Secondo IDC le PMI europee stanno trascurando la compliance al GDPR, sul quale non hanno sviluppato sufficienti competenze

Autore: Redazione ImpresaCity

Meno di un terzo (il 29 percento) delle piccole imprese europee ha inizato a prepararsi per essere compliant al GDPR, mentre guardando alle medie imprese lo scenario è solo leggermente migliore, con il 41 percento delle aziende che hanno intrapreso i primi passi verso la compliance. Sono i risultati puù significativi di uno studio portato avanti da IDC su un campione di oltre duemila PMI.

Le cifre dello studio destano particolare attenzione per nazioni come l'Italia dove le dimensioni delle imprese sono statisticamente spostate verso il basso. Nella classificazione adottata da IDC le "piccole imprese" hanno infatti da 10 a 99 dipendenti, un intervallo che da noi indica anche aziende considerate tutt'altro che piccole. Le "medie imprese" per IDC vanno invece da 100 a 999 dipendenti, comprendendo anche qui realtà che per noi sono di fascia alta.

L'indagine IDC mette in risalto prima di tutto una mancanza di competenze sul tema GDPR. Una quota definita "significativa" delle piccole aziende europee (il 20 percento in Gran Bretagna e Germania) non conosce affatto il GDPR e quindi non sa nemmeno in che direzione muoversi.

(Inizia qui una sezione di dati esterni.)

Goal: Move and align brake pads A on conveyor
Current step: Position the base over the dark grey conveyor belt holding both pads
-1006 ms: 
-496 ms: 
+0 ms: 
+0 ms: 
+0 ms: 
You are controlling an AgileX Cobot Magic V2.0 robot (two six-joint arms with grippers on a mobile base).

Va meglio per le medie aziende, che in larga maggioranza (80-90 percento) conoscono la questione.


Le conseguenze di questa poca conoscenza sono immaginabili: un terzo circa delle piccole e medie imprese europee non ha alcun piano su come affrontare, e men che meno rispettare, il GDPR. Resta poi una minoranza la quota delle aziende consce di dover mettere in atto qualche iniziativa per la compliance: è il 44 percento delle piccole imprese e il 41 percento delle medie aziende.

Lo scenario dipende anche dalla nazionalità delle imprese. Secondo IDC quelle dell'Europa Occidentale stanno procedendo sostanzialmente come previsto, con in vantaggio le aziende più grandi e quelle delle nazioni nordiche. Restano però problemi di comprensione e assimilazione delle nuove norme legate al GDPR, problemi che stanno frenando semsibilmente e per tutti il percorso verso la compliance.

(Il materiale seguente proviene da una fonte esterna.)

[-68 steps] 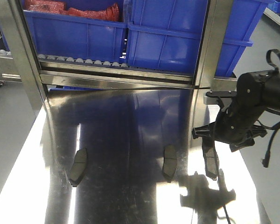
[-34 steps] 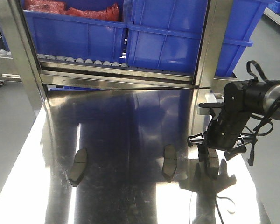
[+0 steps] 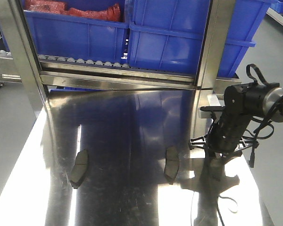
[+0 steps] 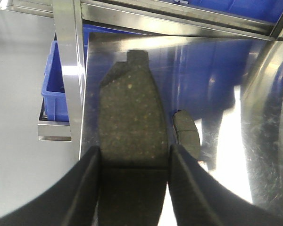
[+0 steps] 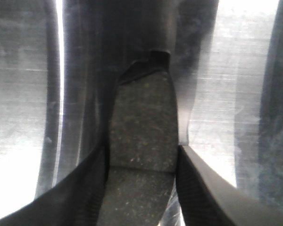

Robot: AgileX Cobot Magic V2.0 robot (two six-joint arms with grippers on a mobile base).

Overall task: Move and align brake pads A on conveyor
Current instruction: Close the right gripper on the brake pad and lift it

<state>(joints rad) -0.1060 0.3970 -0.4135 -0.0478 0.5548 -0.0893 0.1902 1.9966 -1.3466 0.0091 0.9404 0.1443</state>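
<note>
My right gripper is shut on a dark-grey brake pad, which hangs end-down at the steel tabletop's right side. In the right wrist view that pad fills the gap of the right gripper. My left gripper is outside the front view and is shut on another brake pad. A loose pad lies just right of it. Two pads lie flat on the steel, one left and one at centre. The conveyor is out of view.
A steel rack with a roller track and blue bins closes the far side. A steel upright stands just behind my right arm. The left wrist view shows the table's left edge with a blue bin below it.
My right arm has swung in to the left and come down with its pad, which now hangs close over the steel. The two pads lying flat have not moved.
</note>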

Prevedibilmente, uscendo dall'Europa le percentuali delineano uno scenario ancora più preoccupante e questo nonostante la compliance al GDPR sia richiesta a tutte le imprese - indipendentemente dalla loro nazionalità - che gestiscono dati relativi a cittadini europei. Secondo IDC solo il 9 percento delle piccole aziende non-europee ha iniziato a prepararsi per il GDPR, una percentuale che sale al 20 percento per le medie imprese.